В последующие годы я додумывал дополнения к Кодексу, но в конечном итоге отверг все из них. Кодекс идеален – конечно, не в смысле системности и отточенности формулировок, да и просто с точки зрения логики. Он, безусловно, хаотичен, вульгарен и глуповат, но – вот ведь загадка – простое следование всем пунктам Кодекса приносит результат. Он, конечно, не в мировом признании – в конце концов, это подпадает под пункт о профессиональной репутации. Между прочим, не будь этого пункта, я бы наверняка давно сошёл с рельсов, настолько велик был прессинг в первые годы работы. Меня спас Кодекс, который я выучил наизусть, повторял каждый вечер перед сном и продолжаю повторять до сих пор. Кодекс – моё священное писание, которое лишь сумасшедший будет критиковать за нелогичность и косноязычие. Какое-то время я жалел, что не ввёл пункта об обязательном атеизме блоггера. Хотя, с другой стороны, атеизм – ещё тот внутренний цензор, да и Бог, если честно, пока не сильно вставлял мне палки в колеса. Учитывая мою способность лезть в чужие дела, он мог быть со мной гораздо менее обходительным.

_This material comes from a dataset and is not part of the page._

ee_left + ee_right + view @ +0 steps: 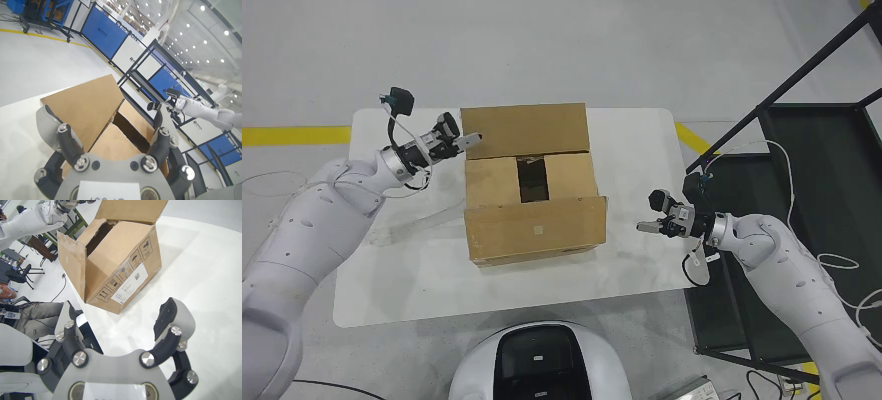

В конечном итоге, Кодекс определил будущее. Моё будущее. Будущее «Прямо сейчас». Мы стали теми, кем стали, преодолев агрессивное неприятие. Мы сделали себя и, похоже, немного изменили этот мир. Кто знает, может на самом деле естественным нужно признать тот факт, что популярность экологических видов спорта, расцвет скачек и, как следствие, беспрецедентное развитие коневодства в Монголии приведут к развитию у её жителей имперского синдрома? Виноваты ли мы в этом? Лично я – виноват ли?

Не знаю, что нас всех ждёт уже через неделю. Понятия не имею, будет ли это наказанием – как для нас всех, так и лично для меня. Да и есть ли за что наказывать? При всём моём снобизме и самокритичности, я не в состоянии дать понятный ответ. Зато свою награду – тысячи листов бумаги, я уже отхватил. И жертвовать эту премию никому не собираюсь.